Miró por última vez el atardecer. La tenue luz del sol ocultándose bajo el mar, se reflejaba en sus ojos. Sabía que esa sería la última vez, dentro de mucho tiempo, en que vería al sol en el mar. Porque allí a donde se marchaba, no había mar; no frente a sus ojos todo el día. Era una buena idea: realmente nunca le había gustado el mar.
Quiso besar la arena, que se escurriese por sus manos, porque de cierto modo también la extrañaría, aunque no le gustaba para nada. Hubo tardes en que la arena fue un buen soporte a sus dolores y también a sus alegrías. Hubo tardes en que la arena aguanto sus pisadas alocadas, porque corría al agua y volvía, corría y escapaba otra vez. El mar había sido bueno con ella, y eso lo podía valorar.

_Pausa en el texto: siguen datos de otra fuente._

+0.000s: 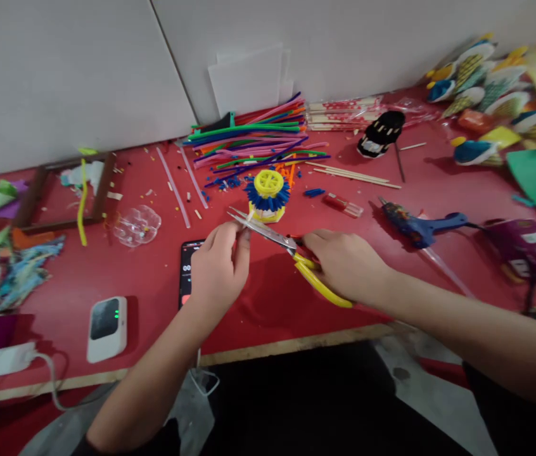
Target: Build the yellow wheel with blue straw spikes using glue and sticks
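Observation:
My right hand [344, 263] is closed round the yellow handles of a pair of scissors [270, 234], whose blades point left and stand slightly apart. Beside the blade tips, my left hand [220, 263] pinches a small whitish piece [249, 216] between thumb and fingers; its exact shape is too small to tell. Just behind the blades stands a yellow and blue craft piece [268, 190] with a spoked yellow top and a blue fringe. A phone [185, 272] lies partly hidden under my left hand.
Coloured pipe cleaners [249, 139] and wooden sticks [353, 174] lie behind. To the right are a blue glue gun [420, 225], a black craft piece [381, 134] and stuffed figures [496, 82]. At left are a brown frame [28, 196] and a white device [107, 329].

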A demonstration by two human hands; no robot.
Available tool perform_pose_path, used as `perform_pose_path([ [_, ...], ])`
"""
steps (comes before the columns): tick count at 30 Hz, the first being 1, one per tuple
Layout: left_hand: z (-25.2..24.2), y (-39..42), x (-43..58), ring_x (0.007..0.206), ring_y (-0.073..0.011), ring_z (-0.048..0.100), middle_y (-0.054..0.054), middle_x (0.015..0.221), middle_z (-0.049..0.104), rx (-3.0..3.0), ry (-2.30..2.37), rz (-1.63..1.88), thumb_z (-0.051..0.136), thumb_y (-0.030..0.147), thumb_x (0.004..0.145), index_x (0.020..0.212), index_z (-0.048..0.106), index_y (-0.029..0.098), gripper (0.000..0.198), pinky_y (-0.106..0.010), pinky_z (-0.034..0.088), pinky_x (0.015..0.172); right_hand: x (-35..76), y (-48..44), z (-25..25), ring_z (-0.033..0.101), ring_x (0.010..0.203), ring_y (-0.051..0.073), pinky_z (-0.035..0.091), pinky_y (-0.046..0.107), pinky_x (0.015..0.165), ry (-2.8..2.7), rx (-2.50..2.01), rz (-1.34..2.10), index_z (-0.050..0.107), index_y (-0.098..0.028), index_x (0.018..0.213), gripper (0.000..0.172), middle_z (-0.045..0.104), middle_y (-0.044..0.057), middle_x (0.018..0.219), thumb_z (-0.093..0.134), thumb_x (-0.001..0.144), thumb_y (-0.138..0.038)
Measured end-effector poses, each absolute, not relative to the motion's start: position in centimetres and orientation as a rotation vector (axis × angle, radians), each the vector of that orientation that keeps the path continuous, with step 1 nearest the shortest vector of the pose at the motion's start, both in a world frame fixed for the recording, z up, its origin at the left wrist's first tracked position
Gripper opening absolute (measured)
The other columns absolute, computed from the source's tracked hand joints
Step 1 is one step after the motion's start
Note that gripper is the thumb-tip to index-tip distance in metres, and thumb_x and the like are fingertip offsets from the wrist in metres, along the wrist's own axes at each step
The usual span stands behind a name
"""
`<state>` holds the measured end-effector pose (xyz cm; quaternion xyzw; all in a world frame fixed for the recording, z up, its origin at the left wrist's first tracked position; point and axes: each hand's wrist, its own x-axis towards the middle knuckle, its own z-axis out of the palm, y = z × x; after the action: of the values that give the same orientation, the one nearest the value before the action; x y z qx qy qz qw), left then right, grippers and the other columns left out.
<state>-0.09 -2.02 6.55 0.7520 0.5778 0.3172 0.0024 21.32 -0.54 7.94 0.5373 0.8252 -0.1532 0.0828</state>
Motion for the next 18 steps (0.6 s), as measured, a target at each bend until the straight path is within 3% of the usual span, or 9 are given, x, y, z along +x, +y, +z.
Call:
perform_pose_path([
  [4, 6.2, -1.6, -1.1, 0.072, -0.0150, 0.068, -0.004, 0.080, 0.072, 2.658, 1.660, 1.252, 0.056, 0.013, 0.094, 0.094, 0.063, 0.017, 0.009, -0.024, 0.051, 0.068, 20.6, -1.0, 4.9, 0.067, 0.074, 0.024, 0.031, 0.029, 0.057, 2.634, 1.720, -0.419, 0.062, -0.013, 0.103, 0.022, 0.070, 0.015, 0.096, 0.057, 0.086, -0.026],
  [11, 5.6, -2.4, -0.9, 0.082, -0.0170, 0.065, -0.008, 0.085, 0.067, 2.702, 1.405, 1.410, 0.053, 0.004, 0.088, 0.093, 0.058, 0.016, 0.015, -0.025, 0.055, 0.075, 21.4, -1.0, 1.6, 0.062, 0.061, 0.017, 0.040, 0.026, 0.055, 3.308, 1.759, -0.135, 0.058, -0.018, 0.086, 0.018, 0.067, 0.006, 0.073, 0.043, 0.091, -0.026],
  [18, 4.7, -2.9, -0.5, 0.076, -0.0143, 0.059, -0.005, 0.082, 0.063, 2.460, 1.289, 1.311, 0.047, 0.002, 0.090, 0.096, 0.056, 0.017, 0.019, -0.023, 0.055, 0.068, 22.1, -0.3, 1.5, 0.053, 0.056, 0.015, 0.041, 0.024, 0.053, 3.387, 1.652, -0.068, 0.050, -0.022, 0.078, 0.003, 0.060, 0.002, 0.067, 0.048, 0.078, -0.021],
])
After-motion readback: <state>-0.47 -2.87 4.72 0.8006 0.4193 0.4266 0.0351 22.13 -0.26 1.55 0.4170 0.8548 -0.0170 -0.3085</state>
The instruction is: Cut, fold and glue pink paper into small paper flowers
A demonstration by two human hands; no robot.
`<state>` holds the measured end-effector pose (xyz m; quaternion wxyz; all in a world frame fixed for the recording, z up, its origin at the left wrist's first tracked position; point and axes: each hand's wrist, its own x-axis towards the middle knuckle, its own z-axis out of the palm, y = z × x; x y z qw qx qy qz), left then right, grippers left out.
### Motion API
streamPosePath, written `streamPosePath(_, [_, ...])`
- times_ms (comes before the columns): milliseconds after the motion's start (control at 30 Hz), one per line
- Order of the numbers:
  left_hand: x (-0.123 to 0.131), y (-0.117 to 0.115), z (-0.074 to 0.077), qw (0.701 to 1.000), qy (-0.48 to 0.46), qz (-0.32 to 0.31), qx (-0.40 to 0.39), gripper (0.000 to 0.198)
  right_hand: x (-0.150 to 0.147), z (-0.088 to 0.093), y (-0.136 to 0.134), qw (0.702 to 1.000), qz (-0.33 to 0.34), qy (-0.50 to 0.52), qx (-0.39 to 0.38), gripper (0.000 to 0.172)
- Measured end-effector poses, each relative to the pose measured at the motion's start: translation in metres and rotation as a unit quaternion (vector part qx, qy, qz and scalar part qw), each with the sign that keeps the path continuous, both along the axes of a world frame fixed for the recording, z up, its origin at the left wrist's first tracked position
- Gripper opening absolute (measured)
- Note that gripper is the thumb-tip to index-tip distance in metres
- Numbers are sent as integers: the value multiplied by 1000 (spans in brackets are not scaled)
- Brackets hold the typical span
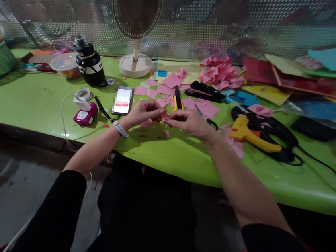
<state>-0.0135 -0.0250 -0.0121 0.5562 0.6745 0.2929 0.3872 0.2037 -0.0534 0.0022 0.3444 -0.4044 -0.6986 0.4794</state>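
Between my fingertips is a small folded piece of pink paper [164, 117], pinched from both sides just above the green table. My left hand [145, 113], with a pale watch on its wrist, grips the paper's left side. On the other side my right hand [188, 122] holds it between thumb and fingers. A yellow-and-black utility knife [178, 99] lies just beyond my hands. Scissors [212, 123] rest partly hidden behind my right hand. Pink paper scraps [164, 90] surround the knife, and a black stapler [205, 92] sits farther back.
A phone [122, 100] and a magenta power adapter [85, 114] lie to the left. Behind them stand a black bottle [90, 64] and a fan [135, 65]. Folded pink pieces [221, 71] are heaped at the back. A yellow glue gun [252, 135] with a cord lies right.
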Motion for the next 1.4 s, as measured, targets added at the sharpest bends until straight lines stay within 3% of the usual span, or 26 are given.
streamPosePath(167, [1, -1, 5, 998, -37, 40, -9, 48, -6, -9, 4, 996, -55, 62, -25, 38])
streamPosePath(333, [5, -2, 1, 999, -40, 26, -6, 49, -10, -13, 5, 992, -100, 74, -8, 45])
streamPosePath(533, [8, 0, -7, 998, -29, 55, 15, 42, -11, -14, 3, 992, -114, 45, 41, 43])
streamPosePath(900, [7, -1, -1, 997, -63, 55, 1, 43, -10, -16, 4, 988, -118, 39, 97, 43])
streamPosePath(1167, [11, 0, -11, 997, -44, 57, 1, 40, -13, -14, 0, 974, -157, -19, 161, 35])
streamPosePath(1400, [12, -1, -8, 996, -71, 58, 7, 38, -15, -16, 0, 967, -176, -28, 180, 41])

Cerró los ojos y se imagino en aquel lugar. Aquel lugar que necesitaba, que deseaba con todas sus fuerzas. En alguna parte, alguna vez, había leído que la tele-transportación consistía en cerrar los ojos e imaginar el lugar que añorabas, y desearlo con todo tu corazón. Y eso era lo que ella hacía desde que se había separado desde ese lugar, todos los días, a toda hora.
Inhaló. Dejó que esa brisa se apoderara por última vez de sus pulmones. Ese aroma a mar; a peces, a sal. Ni siquiera ahora, que se estaba marchando, le bajaba la melancolía. Ni siquiera ahora, sentía que extrañaría todo aquello.
Observó todo. El mar, los edificios, la gente, los autos, las gaviotas. Desde entonces todo sería mejor. Se rió con fuerzas. Sonrió luego al cielo azul, se dio media vuelta tratando de que el viento no la despeinara por completo, y corrió lo más rápido que pudo hacia las rocas. Abrochó su cinturón de seguridad y miró por última vez todo lo que abandonaba. ¡Y era cierto, a veces tenías que marcharte de un lugar para saber que perteneces a él.! Ella estaba volviendo a donde pertenecía.